In the consumer goods price surveys, measurement errors can occur due to non-compliance with the strict definition of the products in the product sample, for instance with regard to package sizes or quality parameters. While the validation process aims at eliminating these errors by carefully comparing the price material provided by each country and evaluating its plausibility, some of these errors can be hard to identify, especially those related to quality. Similar problems can occur in other surveys as well, like the annual survey on compensation of public sector employees. Here, the problem stems from the heterogeneity of data sources across countries.
While non-response from one particular statistical unit can usually be easily overcome by replacing that unit, and normally has a very limited impact at the level of the published categories anyway, a special problem does occur where no prices are available for a given product in one or more countries. In these cases, a price relative is imputed on the basis of the price relatives for other products.

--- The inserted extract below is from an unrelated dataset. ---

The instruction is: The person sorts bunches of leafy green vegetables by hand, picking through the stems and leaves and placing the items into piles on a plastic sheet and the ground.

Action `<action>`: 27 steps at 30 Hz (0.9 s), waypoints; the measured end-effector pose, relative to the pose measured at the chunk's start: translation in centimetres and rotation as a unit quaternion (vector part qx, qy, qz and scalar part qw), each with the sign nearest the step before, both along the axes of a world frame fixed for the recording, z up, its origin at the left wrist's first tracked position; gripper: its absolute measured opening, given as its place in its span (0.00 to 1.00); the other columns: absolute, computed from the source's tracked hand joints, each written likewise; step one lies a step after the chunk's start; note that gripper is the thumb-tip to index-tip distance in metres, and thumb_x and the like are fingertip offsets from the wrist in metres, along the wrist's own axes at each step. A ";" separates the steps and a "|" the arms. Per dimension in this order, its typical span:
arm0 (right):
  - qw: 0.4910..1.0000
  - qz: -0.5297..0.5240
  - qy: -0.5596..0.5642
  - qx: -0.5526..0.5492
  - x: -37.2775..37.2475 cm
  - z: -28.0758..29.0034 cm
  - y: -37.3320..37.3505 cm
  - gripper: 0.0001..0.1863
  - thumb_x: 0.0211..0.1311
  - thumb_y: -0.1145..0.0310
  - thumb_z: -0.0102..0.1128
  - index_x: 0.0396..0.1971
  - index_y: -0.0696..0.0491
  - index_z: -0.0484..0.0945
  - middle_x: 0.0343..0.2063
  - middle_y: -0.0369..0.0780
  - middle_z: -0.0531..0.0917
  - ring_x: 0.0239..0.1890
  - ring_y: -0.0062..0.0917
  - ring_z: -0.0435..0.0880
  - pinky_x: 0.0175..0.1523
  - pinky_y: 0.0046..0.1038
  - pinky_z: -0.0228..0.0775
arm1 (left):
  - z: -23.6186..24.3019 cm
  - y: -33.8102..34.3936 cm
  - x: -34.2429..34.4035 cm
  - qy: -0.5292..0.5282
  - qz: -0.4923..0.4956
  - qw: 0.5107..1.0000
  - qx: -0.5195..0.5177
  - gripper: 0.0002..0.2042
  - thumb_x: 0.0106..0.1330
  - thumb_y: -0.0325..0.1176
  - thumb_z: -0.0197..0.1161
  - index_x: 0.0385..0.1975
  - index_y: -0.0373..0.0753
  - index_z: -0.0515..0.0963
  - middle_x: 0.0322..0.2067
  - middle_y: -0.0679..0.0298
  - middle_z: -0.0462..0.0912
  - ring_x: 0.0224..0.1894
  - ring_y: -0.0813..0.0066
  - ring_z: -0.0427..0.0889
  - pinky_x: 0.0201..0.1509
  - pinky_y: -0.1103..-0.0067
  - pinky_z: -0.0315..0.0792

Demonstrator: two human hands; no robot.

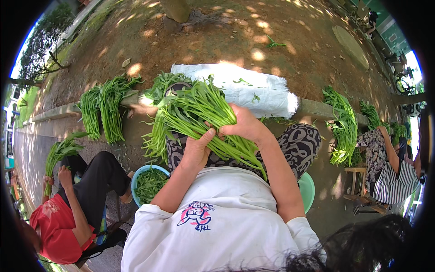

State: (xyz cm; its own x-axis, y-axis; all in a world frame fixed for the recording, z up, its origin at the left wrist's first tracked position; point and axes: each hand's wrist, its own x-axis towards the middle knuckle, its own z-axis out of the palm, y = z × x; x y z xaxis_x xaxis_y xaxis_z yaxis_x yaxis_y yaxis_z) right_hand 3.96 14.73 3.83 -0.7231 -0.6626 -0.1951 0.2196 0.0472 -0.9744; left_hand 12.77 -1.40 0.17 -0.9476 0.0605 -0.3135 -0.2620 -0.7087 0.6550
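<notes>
Across my lap lies a bunch of long-stemmed leafy greens that looks like water spinach, its leaves pointing away and the stem ends toward my waist. My left hand is closed around the stems from the left side. Close beside it, my right hand grips the stems on the right, fingers bent and partly hidden behind the greens. More greens hang just left of the bunch, over my knee. Which stems each hand pinches cannot be made out.
A blue basin of leaves stands by my left leg, a green basin by my right. Beyond my knees, a white woven sack lies over a low curb. Greens drape the curb. People sit at both sides.
</notes>
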 end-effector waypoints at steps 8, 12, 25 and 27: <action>0.986 0.006 0.135 0.101 0.0 -1.0 -0.2 0.27 0.44 0.73 0.65 0.48 0.62 0.70 0.35 0.41 0.81 0.35 0.24 0.79 0.44 0.27 0.72 | 0.1 0.6 -0.2 -0.041 0.037 0.998 -0.013 0.17 0.61 0.30 0.66 0.48 0.40 0.71 0.40 0.67 0.79 0.39 0.74 0.79 0.44 0.76 0.77; 0.996 -0.068 0.024 0.044 -0.5 0.4 0.6 0.24 0.46 0.75 0.63 0.47 0.62 0.70 0.34 0.39 0.80 0.33 0.20 0.78 0.40 0.25 0.73 | -0.9 0.1 0.0 -0.051 0.030 0.998 -0.031 0.16 0.60 0.30 0.67 0.46 0.41 0.72 0.38 0.68 0.78 0.36 0.75 0.78 0.42 0.77 0.76; 0.989 0.025 0.118 0.085 -0.5 -1.0 0.2 0.32 0.48 0.70 0.68 0.55 0.61 0.67 0.43 0.39 0.79 0.44 0.21 0.76 0.53 0.25 0.69 | 0.5 -0.5 0.2 -0.023 -0.036 0.999 0.023 0.14 0.67 0.25 0.51 0.52 0.39 0.67 0.50 0.62 0.74 0.51 0.69 0.75 0.55 0.69 0.72; 0.987 0.033 0.125 0.099 -0.4 -0.4 0.0 0.33 0.47 0.68 0.69 0.54 0.61 0.68 0.42 0.40 0.80 0.43 0.21 0.77 0.52 0.26 0.69 | 0.1 -0.3 0.3 -0.023 -0.018 1.000 -0.004 0.14 0.66 0.24 0.52 0.51 0.39 0.68 0.47 0.63 0.75 0.48 0.72 0.76 0.50 0.72 0.73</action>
State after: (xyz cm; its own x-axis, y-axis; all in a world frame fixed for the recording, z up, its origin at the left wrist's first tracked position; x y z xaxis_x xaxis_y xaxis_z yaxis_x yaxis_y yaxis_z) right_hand 3.53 14.74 3.48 -0.7218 -0.6766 -0.1456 -0.0370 0.2478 -0.9681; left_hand 13.04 -1.70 0.29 -0.9296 0.0913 -0.3570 -0.3168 -0.6928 0.6478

If a country does not report prices for any sample product in a given basic heading, the gaps are typically filled using the PPP of either a "similar", or of a hierarchical, basic heading.
Quality management
Statistics Denmark follows the recommendations on organisation and management of quality given in the Code of Practice for European Statistics (CoP) and the implementation guidelines given in the Quality Assurance Framework of the European Statistical System (QAF). A Working Group on Quality and a central quality assurance function have been established to continuously carry through control of products and processes.
Quality assurance
Statistics Denmark follows the principles in the Code of Practice for European Statistics (CoP) and uses the Quality Assurance Framework of the European Statistical System (QAF) for the implementation of the principles. This involves continuous decentralized and central control of products and processes based on documentation following international standards. The central quality assurance function reports to the Working Group on Quality. Reports include suggestions for improvement that are assessed, decided and subsequently implemented.
Quality assessment
The data complies well with the PPP Regulation. Data are in general of good quality and the resulting PPPs are plausible.
Data revision - policy
Statistics Denmark revises published figures in accordance with the Revision Policy for Statistics Denmark. The common procedures and principles of the Revision Policy are for some statistics supplemented by a specific revision practice.
Data revision practice
There are only minor differences between provisional and final figures. Following the calculation of the final PPPs for a given reference year, PPPs are no longer revised. However, in order to maintain the highest possible degree of coherence with national accounts, the entire time series of PPPs is rescaled to the latest national accounts aggregates twice a year, in June and December, and the database updated accordingly.